Back in February we blogged about Deploying Synchro using Docker. At that time we created a Dockerfile which we began bunding in our installation to make it easy to package an installed, configured Synchro installation into a Docker image.

That Dockerfile looked like this:

FROM node:argon 

# Create app directory
RUN mkdir -p /usr/src/app
WORKDIR /usr/src/app

# Bundle app source
COPY . /usr/src/app

# Install deps
RUN npm install
RUN cd synchro-apps && npm install

ENV SYNCHRO__PORT 80
EXPOSE $SYNCHRO__PORT 

CMD [ "node", "app.js" ]

Orchestration Support

When we started the process of containerizing our production API server, we quickly learned that there is a lot more to containerizing a solution than just wrapping your app in a Docker image. Our app, like many apps, runs as one part of a system of interconnected services. When running in a pure managed environment, those services are provided for you, and your interface to/from those services abstracts you from their implementation/operations. When running an orchestration of micro-services in containers, you are responsible for the entire solution (creating, configuring, and running all of the micro-service containers and connecting them to each other).

Orchestration solutions, like Docker Compose, Mesosphere Marathon, Google Kubernetes, and others, provide tools to support these complex container deployments and interactions, and guidance for modifying your application to support that tooling. But as a solution provider ourselves, we were looking for a solution that supported whichever orchestration platform our customers had chosen, with little or no further integration required.

The AutoPilot Pattern using ContainerPilot

Our friends at Joyent made us aware of a solution that they promote called The AutoPilot Pattern using ContainerPilot, which is well documented here. Note that while Joyent actively promotes and supports this solution and its components, it is not Joyent-specific (everything involved is open-source and will work on any platform that can run containers).

This solution delivers "app-centric micro-orchestration", where containers collaborate to adjust to each other automatically (both as containers scale, and as they become healthy/unhealthy), without needing any help from your orchestration system.
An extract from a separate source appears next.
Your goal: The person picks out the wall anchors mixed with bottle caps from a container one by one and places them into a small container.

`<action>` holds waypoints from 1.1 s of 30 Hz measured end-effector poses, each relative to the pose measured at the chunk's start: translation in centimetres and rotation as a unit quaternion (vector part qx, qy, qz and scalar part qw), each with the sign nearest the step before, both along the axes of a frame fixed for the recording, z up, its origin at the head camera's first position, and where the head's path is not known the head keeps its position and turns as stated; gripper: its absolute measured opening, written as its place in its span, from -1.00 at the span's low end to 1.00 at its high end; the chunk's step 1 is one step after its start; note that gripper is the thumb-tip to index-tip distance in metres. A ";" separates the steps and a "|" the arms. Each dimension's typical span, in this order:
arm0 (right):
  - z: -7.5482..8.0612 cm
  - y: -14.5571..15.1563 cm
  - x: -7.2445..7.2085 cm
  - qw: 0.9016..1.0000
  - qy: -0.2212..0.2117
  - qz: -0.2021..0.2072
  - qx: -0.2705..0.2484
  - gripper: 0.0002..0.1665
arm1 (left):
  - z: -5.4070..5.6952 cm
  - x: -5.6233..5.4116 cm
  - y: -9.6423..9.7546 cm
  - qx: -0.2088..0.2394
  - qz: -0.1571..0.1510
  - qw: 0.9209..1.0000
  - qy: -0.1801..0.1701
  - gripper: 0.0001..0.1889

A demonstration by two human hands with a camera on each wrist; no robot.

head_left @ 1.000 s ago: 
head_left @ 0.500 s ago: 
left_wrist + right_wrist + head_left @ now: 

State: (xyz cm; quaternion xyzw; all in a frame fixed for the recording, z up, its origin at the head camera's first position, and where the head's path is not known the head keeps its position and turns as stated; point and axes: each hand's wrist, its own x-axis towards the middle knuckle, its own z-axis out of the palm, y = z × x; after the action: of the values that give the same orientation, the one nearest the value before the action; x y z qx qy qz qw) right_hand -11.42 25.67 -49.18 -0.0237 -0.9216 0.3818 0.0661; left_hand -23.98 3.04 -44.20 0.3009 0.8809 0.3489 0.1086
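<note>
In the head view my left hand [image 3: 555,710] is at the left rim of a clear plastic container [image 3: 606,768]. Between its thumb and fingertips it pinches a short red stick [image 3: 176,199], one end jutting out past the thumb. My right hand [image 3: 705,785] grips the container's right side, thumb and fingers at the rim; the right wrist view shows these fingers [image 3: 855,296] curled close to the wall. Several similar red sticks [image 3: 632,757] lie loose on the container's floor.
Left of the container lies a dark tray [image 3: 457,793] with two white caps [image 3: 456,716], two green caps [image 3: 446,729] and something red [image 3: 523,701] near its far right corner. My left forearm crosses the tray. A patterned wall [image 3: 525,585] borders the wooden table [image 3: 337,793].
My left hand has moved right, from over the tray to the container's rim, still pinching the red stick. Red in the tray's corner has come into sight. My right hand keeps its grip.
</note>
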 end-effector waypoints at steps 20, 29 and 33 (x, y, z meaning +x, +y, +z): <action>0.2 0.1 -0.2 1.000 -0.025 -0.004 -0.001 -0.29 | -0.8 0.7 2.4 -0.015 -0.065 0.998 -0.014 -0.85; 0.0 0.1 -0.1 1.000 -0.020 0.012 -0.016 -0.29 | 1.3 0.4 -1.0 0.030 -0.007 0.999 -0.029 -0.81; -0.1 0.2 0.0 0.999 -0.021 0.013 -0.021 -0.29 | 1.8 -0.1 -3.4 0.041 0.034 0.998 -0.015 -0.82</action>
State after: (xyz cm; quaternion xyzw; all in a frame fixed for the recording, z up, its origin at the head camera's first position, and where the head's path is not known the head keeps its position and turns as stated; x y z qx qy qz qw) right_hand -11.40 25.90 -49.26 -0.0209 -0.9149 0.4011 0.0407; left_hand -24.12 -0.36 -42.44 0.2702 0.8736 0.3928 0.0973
These containers run on "auto-pilot".

All the orchestration solution / scheduler has to do is run your containers, and the containers themselves will self-organize. As a solution provider ourselves, this features was a must-have. Our customers can deploy our AutoPilot containers, from publicly published images, with no changes, regardless of the orchestration system they use, and everything will just work. And if a customer changed from one orchestration system / scheduler to another, no changes would be required to any Synchro micro-service Docker images.

Implementing Micro-Orchestration

We aren't going to cover the basic implementation of the AutoPilot Pattern using ContainerPilot, as Joyent has excellent documentation and many implementation samples. That being said, we have published our solution on GitHub and you are free to reference it and use it as desired (more details below).
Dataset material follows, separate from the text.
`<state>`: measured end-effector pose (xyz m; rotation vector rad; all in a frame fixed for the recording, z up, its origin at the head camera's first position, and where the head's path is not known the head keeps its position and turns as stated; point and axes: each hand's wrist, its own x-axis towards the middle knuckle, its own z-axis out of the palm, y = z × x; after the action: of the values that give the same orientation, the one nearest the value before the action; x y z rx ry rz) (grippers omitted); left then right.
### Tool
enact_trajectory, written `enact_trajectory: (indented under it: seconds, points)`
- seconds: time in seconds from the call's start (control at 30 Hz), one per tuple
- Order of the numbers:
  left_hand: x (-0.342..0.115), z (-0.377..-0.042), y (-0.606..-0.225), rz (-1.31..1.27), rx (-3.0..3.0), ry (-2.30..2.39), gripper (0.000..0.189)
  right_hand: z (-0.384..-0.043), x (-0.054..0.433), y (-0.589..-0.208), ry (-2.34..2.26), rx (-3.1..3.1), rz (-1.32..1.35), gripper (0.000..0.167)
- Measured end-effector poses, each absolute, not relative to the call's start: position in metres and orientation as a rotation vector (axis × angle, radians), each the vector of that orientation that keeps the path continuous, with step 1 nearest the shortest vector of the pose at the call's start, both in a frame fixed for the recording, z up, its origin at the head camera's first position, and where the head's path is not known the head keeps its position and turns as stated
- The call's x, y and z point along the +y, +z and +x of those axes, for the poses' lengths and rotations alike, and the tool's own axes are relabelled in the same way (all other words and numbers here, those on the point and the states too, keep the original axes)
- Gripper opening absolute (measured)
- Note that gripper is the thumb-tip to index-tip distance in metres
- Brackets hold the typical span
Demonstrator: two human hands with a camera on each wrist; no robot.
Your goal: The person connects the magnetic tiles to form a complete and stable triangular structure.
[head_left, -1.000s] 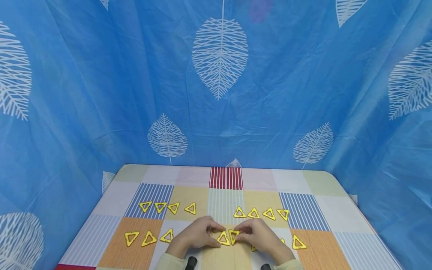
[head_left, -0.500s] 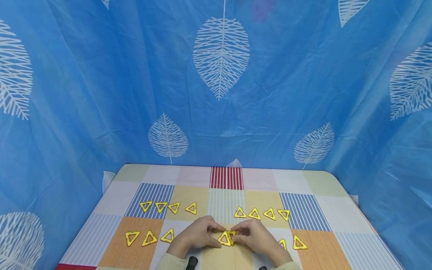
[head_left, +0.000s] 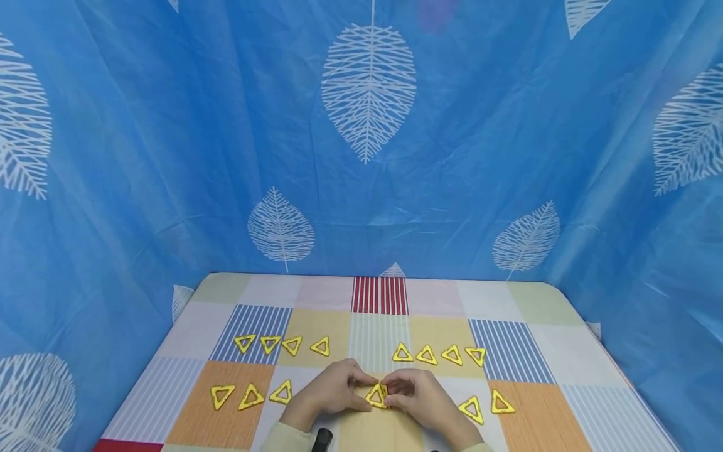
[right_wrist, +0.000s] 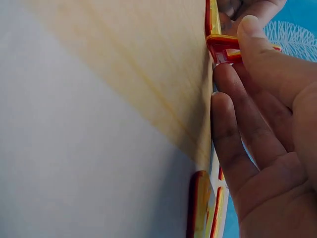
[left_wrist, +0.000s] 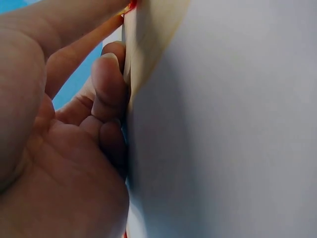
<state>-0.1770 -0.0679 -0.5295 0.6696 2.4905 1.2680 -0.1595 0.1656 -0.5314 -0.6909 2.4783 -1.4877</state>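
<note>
At the near middle of the table in the head view, my left hand (head_left: 337, 390) holds a yellow triangular frame (head_left: 375, 396) between thumb and fingertips. My right hand (head_left: 420, 397) pinches a second triangular frame (right_wrist: 224, 48), which the right wrist view shows yellow on one face and red on the other, standing out from the tablecloth. In the head view this second frame is mostly hidden behind the first and my right fingers. Only a red bit of the left hand's frame (left_wrist: 132, 5) shows in the left wrist view.
More yellow triangular frames lie around my hands: a back-left row (head_left: 270, 344), a back-right row (head_left: 426, 355), several at near left (head_left: 250, 397) and two at near right (head_left: 471, 410). A patchwork cloth covers the table (head_left: 378, 295); a blue leaf-print curtain (head_left: 367, 207) surrounds it.
My right hand has moved left, turning its triangular frame edge-on and bringing it against the left hand's frame. A near-right frame has come into fuller view. The left hand stays nearly still.
</note>
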Motion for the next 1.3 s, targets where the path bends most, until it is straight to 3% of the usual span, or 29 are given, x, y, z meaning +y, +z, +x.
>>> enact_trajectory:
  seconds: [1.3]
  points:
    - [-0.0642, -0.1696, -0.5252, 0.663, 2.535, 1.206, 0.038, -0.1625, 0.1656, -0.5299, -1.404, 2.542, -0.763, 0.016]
For some context, here is what our production API server deployment looked like on Microsoft Azure when we started this process:

Managed Solution on Microsoft Azure

And here is what our solution looks like now, running on Joyent Triton:

Self-Orchestrating Micro-Services on Joyent Triton

Note that we will always run two or more Nginx and Synchro containers, and we will run Consul in a raft of three containers, and Redis in a cluster of three containers, so a minimal deployment will consist of ten containers, all working together (automatically). And of course we can scale out Nginx or Synchro as needed to handle load and the system will handle that automatically.

Container Best-Practices

Flexible Configuration

Getting configuration into micro-services is one of the significant challenges in these types of solutions. With Docker containers, we have the option to build configuration into the container itself using environment variables or bundled files, or we can inject configuration at runtime using environment variables or Docker volumes. There are pros and cons to each of these mechanisms. As a solution provider, we want our own solution to be non-opinionated, which is a fancy way of saying that we want to support any of these mechanisms (including combinations).

To support the broadest range of configuration options, we recommend the following:

  • Support configuration via environment variables where possible - In order to support flexible configuration, support environment variables as broadly as possible.
  • Any file-based configuration should have a configurable local path with a reasonable default - This is particularly important if you intend to inject configuration using Docker volumes. Having a configurable local file path allows you to map volumes to locations where they will not interfere with other configuration elements or potentially leak other local files from the container to the volume unintentionally.
  • Any file-based configuration should be able to get its contents from a base64 encoded environment variable - It can be tricky to pass binary contents via environment variables, and even for multi-line text files, the differences between the support of Docker command line, the Docker env file, and Docker Compose make this more complex than it needs to be. Supporting base64 encoded environment variables is easy to do and works in all modalities of environment configuration (whether build-time or run-time).

ContainerPilot makes is very easy to do the above, as well as supporting flexible configuration in general, with its preStart entrypoint. Following is an example of the ContainerPilot preStart in our Nginx container:

#!/bin/sh
preStart() 
{
  : ${SSL_CERTS_PATH:="/etc/ssl/certs/ssl.crt"}
  if [ -n "$SSL_CERTS_BASE64" ]; then
    echo $SSL_CERTS_BASE64 | base64 -d > $SSL_CERTS_PATH
  fi;

  # >>> Process ssl.key, any other files as above

  # Rest of preStart logic (consul-template, etc)
}

With this kind of configuration, we can do any of the following:

  • Copy the ssl.crt file into our image at the default location with no environment variables (build-time)
  • Populate the ssl.crt file from an environment variable (build-time or run-time)
  • Supply the ssl.crt file from a Docker volume to a custom location (run-time)

Embrace the Proxy

Solutions consisting of micro-services will typically require a proxy server. We happen to use Nginx as our proxy. It is not unusual for comparable implementations to use HAProxy.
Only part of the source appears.